■ Work required: Every record should be written out again in full, with no character altered.

■ Supplied material:
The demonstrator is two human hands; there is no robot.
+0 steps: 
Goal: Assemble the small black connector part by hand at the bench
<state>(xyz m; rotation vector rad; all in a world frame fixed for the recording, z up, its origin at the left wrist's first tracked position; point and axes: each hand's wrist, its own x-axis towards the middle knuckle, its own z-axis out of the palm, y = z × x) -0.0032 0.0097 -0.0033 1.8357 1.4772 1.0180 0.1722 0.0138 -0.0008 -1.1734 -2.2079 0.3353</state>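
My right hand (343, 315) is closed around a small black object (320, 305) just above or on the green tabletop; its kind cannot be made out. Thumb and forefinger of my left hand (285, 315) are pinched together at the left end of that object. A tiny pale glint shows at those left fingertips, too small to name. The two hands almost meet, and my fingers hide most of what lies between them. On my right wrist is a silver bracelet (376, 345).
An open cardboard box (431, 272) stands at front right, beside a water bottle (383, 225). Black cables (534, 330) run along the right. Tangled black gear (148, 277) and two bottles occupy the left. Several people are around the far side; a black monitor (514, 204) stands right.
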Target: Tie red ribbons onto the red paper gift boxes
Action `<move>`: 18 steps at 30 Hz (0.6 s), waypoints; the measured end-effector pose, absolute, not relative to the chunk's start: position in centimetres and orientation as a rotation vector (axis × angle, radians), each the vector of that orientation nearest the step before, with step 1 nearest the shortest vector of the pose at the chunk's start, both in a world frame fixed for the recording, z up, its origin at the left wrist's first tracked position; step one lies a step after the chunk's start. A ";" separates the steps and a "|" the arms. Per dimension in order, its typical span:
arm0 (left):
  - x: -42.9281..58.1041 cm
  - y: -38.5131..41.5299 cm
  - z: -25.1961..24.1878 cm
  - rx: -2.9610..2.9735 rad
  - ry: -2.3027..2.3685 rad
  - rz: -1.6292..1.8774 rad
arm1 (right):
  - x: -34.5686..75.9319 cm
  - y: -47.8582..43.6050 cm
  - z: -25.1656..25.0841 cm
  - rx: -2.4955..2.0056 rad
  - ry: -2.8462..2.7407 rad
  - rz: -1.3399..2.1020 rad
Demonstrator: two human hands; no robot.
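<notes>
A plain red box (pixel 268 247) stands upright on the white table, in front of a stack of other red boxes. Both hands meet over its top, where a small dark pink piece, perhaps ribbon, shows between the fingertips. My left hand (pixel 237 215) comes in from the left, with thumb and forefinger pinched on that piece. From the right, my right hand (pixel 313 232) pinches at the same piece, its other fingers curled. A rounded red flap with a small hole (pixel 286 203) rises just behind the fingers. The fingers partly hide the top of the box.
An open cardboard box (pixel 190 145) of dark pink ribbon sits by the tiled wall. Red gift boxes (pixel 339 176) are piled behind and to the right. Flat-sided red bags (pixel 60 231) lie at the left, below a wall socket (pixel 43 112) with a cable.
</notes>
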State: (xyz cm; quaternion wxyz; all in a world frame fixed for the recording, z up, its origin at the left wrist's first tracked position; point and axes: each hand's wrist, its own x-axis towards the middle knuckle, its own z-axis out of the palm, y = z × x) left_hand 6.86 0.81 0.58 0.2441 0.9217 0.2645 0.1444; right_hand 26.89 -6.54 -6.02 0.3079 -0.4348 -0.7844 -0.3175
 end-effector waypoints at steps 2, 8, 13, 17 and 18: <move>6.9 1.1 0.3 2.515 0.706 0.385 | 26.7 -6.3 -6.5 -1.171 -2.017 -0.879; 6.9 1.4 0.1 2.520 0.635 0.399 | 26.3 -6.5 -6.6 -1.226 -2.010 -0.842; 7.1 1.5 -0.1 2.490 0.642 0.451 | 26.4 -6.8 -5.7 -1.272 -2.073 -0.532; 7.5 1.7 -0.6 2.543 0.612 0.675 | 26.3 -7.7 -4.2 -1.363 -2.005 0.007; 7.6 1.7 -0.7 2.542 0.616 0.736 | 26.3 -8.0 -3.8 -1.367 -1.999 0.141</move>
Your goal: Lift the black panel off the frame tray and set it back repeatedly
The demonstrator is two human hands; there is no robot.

■ Answer for the task:
The demonstrator is two human hands; there is no robot.
+0 steps: 
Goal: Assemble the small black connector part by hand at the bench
<state>(xyz m; rotation vector rad; all in a world frame fixed for the recording, z up, its origin at the left wrist's first tracked position; point and axes: each hand's wrist, its own x-axis towards the middle knuckle, its own z-axis out of the palm, y = z × x) -0.0032 0.0097 -0.0033 1.8357 1.4772 1.0180 0.1722 0.0138 -0.0008 -1.1734 -2.2079 0.3353</state>
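My right hand (343, 315) is closed around a small black object (320, 305) just above or on the green tabletop; its kind cannot be made out. Thumb and forefinger of my left hand (285, 315) are pinched together at the left end of that object. A tiny pale glint shows at those left fingertips, too small to name. The two hands almost meet, and my fingers hide most of what lies between them. On my right wrist is a silver bracelet (376, 345).
An open cardboard box (431, 272) stands at front right, beside a water bottle (383, 225). Black cables (534, 330) run along the right. Tangled black gear (148, 277) and two bottles occupy the left. Several people are around the far side; a black monitor (514, 204) stands right.
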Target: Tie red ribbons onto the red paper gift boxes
Action `<move>`: 18 steps at 30 Hz (0.6 s), waypoints; the measured end-effector pose, absolute, not relative to the chunk's start: position in centimetres and orientation as a rotation vector (axis × angle, radians), each the vector of that orientation nearest the step before, with step 1 nearest the shortest vector of the pose at the chunk's start, both in a world frame fixed for the recording, z up, its origin at the left wrist's first tracked position; step one lies a step after the chunk's start. A ";" separates the steps and a "|" the arms. Per dimension in order, its typical span:
arm0 (left):
  - x: -42.9281..58.1041 cm
  - y: -38.5131..41.5299 cm
  - z: -25.1961..24.1878 cm
  - rx: -2.9610..2.9735 rad
  - ry: -2.3027..2.3685 rad
  - rz: -1.6292..1.8774 rad
arm1 (right):
  - x: -34.5686..75.9319 cm
  - y: -47.8582..43.6050 cm
  - z: -25.1656..25.0841 cm
  - rx: -2.4955..2.0056 rad
  - ry: -2.8462..2.7407 rad
  - rz: -1.3399..2.1020 rad
Demonstrator: two human hands; no robot.
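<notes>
A plain red box (pixel 268 247) stands upright on the white table, in front of a stack of other red boxes. Both hands meet over its top, where a small dark pink piece, perhaps ribbon, shows between the fingertips. My left hand (pixel 237 215) comes in from the left, with thumb and forefinger pinched on that piece. From the right, my right hand (pixel 313 232) pinches at the same piece, its other fingers curled. A rounded red flap with a small hole (pixel 286 203) rises just behind the fingers. The fingers partly hide the top of the box.
An open cardboard box (pixel 190 145) of dark pink ribbon sits by the tiled wall. Red gift boxes (pixel 339 176) are piled behind and to the right. Flat-sided red bags (pixel 60 231) lie at the left, below a wall socket (pixel 43 112) with a cable.
</notes>
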State: (xyz cm; quaternion wxyz; all in a world frame fixed for the recording, z up, its origin at the left wrist's first tracked position; point and axes: each hand's wrist, its own x-axis towards the middle knuckle, its own z-axis out of the palm, y = z × x) left_hand 6.86 0.81 0.58 0.2441 0.9217 0.2645 0.1444; right_hand 26.89 -6.54 -6.02 0.3079 -0.4348 -0.7844 -0.3175
 end-effector waypoints at steps 2, 8, 13, 17 and 18: <move>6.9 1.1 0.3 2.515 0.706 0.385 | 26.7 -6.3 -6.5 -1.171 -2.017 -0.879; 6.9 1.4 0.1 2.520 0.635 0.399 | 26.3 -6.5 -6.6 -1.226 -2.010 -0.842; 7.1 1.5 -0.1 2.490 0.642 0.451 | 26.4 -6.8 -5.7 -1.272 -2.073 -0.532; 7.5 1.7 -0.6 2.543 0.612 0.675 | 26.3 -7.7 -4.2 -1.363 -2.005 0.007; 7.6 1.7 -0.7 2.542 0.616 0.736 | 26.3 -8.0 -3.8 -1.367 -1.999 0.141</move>
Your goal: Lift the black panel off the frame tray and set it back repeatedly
The demonstrator is two human hands; there is no robot.

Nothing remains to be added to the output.